Com isso a residência se torna, digamos, um parceiro para as próximas duas ou três décadas; e não apenas um conhecido para alguns anos.

Isso abre novas frentes para o emprego de rochas ornamentais na ambientação de interiores. Afinal, trata-se de um material percebido como nobre. Cada vez mais aparecem no mercado empresas com revestimentos ou projetos de banheiros mais sofisticados.

Rochas ornamentais também serão preferidas, por que idosos apreciam materiais naturais. Plásticos dificilmente terão chance com eles.

Rochas deixarão assim seu papel tradicional de elemento construtivo e se tornarão peças de decoração. Também na área de design de produtos aparecerão novos nichos para objetos belos e duráveis, capazes de acompanhar seus donos por muitos anos.

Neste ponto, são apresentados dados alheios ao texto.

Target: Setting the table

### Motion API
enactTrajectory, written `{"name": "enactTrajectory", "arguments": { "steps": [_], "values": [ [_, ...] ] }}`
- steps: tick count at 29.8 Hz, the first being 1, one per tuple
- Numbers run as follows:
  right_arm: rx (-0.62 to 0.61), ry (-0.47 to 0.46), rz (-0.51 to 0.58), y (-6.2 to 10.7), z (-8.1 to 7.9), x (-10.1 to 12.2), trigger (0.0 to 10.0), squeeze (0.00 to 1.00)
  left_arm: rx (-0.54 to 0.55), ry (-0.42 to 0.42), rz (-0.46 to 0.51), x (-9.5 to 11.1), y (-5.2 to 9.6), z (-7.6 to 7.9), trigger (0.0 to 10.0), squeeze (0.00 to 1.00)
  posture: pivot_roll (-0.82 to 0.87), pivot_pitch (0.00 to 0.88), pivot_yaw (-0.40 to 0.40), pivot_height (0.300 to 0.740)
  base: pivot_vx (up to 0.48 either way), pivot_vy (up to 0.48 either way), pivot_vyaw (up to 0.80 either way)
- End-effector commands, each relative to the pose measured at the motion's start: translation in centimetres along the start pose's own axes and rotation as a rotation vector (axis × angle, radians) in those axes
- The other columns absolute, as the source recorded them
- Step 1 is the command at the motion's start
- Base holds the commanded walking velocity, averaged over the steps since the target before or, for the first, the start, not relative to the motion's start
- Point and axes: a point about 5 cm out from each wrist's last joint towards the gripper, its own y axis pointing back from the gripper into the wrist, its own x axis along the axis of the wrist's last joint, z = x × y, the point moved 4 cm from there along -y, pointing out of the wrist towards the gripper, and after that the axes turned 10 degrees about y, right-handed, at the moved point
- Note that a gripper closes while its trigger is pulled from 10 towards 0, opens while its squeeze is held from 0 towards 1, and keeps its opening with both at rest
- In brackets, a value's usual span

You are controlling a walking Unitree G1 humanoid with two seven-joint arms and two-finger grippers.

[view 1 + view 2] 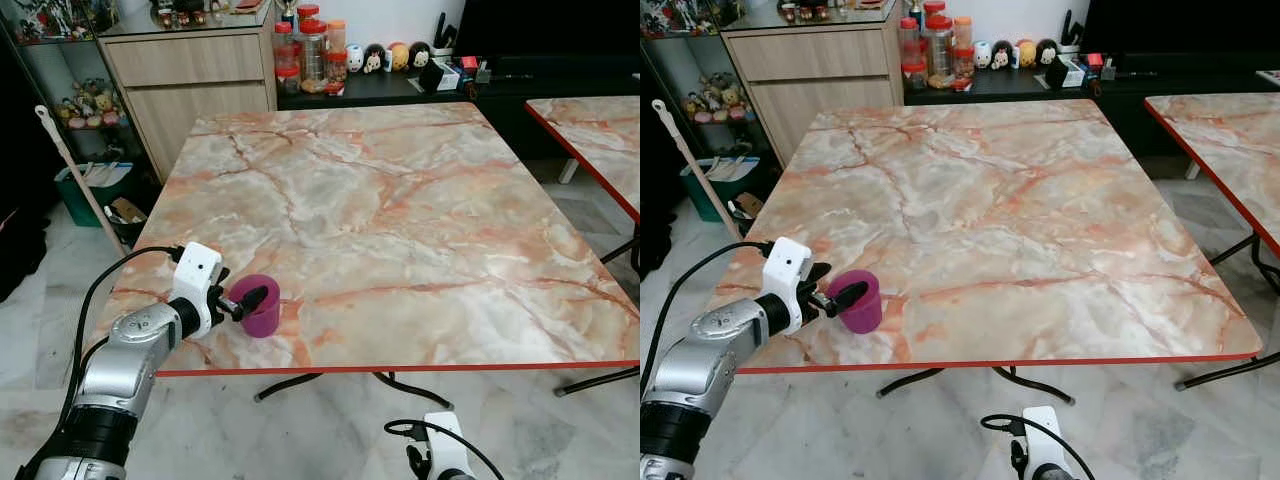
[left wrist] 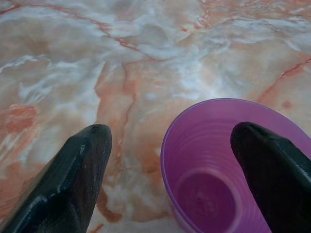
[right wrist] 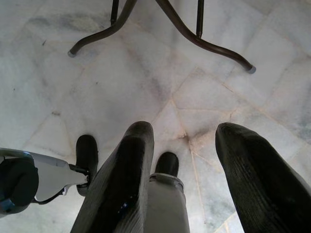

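Observation:
A purple plastic cup (image 1: 262, 305) stands upright and empty on the marble table (image 1: 420, 200), close to its front left corner and the red front edge. My left gripper (image 1: 241, 291) is at the cup's rim, open. In the left wrist view one black finger (image 2: 77, 174) is outside the cup (image 2: 209, 179) over the tabletop, apart from its wall. The other finger (image 2: 272, 170) reaches over the cup's mouth. My right gripper (image 3: 183, 130) hangs low in front of the table over the floor, open and holding nothing.
A second marble table (image 1: 600, 140) stands to the right across a narrow gap. Behind are a wooden cabinet (image 1: 190, 80), jars (image 1: 310, 50) and figurines on a dark console. A broom handle (image 1: 75, 170) and a green bin (image 1: 85, 195) sit at the left. Table legs (image 3: 194, 34) cross the tiled floor.

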Motion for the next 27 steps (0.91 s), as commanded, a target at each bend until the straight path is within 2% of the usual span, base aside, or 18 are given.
{"name": "enactTrajectory", "arguments": {
  "steps": [1, 2, 3, 27],
  "values": [
    [-0.001, -0.003, -0.003, -0.02, 0.04, 0.04, 10.0, 0.00, -0.016, -0.001, -0.003, -0.02, -0.25, 0.25, 5.5, 0.00, 0.03, 0.000, 0.028, 0.740, 0.000, 0.000, 0.00],
    [-0.001, -0.003, -0.004, -0.02, 0.05, 0.02, 10.0, 0.00, -0.017, 0.000, -0.002, -0.02, -0.26, 0.26, 5.5, 0.00, 0.03, 0.000, 0.028, 0.740, 0.000, 0.000, 0.00],
    [-0.001, -0.003, -0.004, -0.02, 0.04, 0.02, 10.0, 0.00, -0.019, 0.002, -0.001, -0.02, -0.27, 0.30, 0.2, 0.00, 0.03, 0.000, 0.028, 0.740, 0.000, 0.000, 0.00],
    [0.001, -0.003, 0.001, -0.04, -0.13, 0.13, 10.0, 0.00, -0.039, 0.009, 0.018, 0.25, -0.30, 0.66, 0.0, 0.00, 0.03, 0.000, 0.029, 0.740, 0.000, 0.000, 0.00]
  ]
}}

Uma questão interessante é exatamente a longevidade, que a rocha ornamental carrega consigo. Poderia ela ser percebida como jovem exatamente por ser tão velha? Racionalmente a pergunta não faz sentido, mas como mensagem publicitária é possivelmente isso que se tentará explorar, pois o que interessa nesse aspecto é unicamente a sensação e a emoção.

Cabe destacar também mais dois aspectos. Rochas artificiais terão boas chances porque idosos tendem a desenvolver comportamentos maníacos em relação à saúde. Boa parte deles se interessará certamente por superfícies que prometam ser livres de micróbios e bactérias.

Além disso, idosos preferem temperaturas mais altas que os jovens, pelo menos em regiões de clima frio e temperado. Isso poderia significar uma oportunidade rara para materiais como calcário, que proporcionam uma impressão de calor.

Se, ao contrário, os idosos nas regiões tropicais vão desejar temperaturas mais frias, ainda não sabemos. Em caso positivo, granitos e mármores polidos nesse caso terão mais aceitação.